**Assignment:**
All lines in the data bearing the string "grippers" should be identified and copied.

**Information supplied:**
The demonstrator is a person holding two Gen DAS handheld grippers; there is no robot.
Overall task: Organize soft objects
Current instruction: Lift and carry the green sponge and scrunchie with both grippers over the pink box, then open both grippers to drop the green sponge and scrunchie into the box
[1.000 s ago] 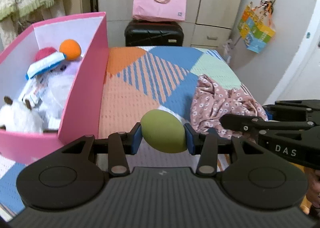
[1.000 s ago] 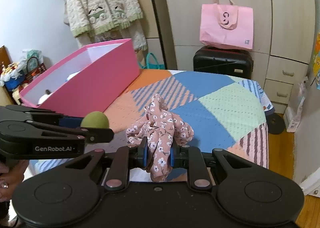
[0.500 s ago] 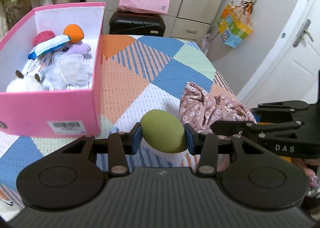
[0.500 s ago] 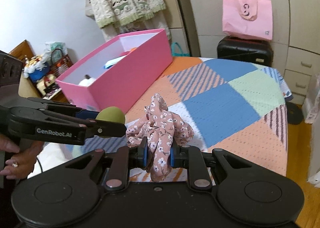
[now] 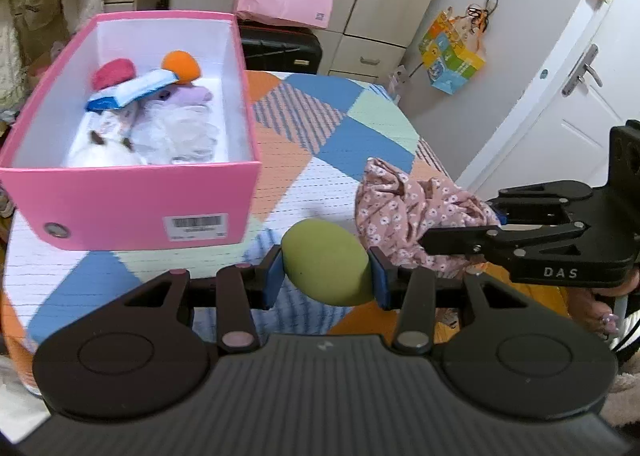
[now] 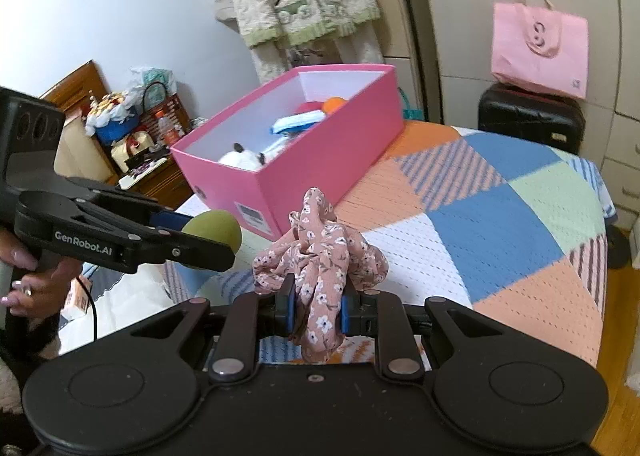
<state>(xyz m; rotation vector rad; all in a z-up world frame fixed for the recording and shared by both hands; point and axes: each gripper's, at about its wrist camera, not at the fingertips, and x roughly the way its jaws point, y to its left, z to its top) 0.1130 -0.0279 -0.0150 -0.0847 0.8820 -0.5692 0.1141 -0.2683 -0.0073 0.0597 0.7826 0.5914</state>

**Written answer:**
The demonstrator is a person holding two Gen DAS handheld grippers; there is no robot.
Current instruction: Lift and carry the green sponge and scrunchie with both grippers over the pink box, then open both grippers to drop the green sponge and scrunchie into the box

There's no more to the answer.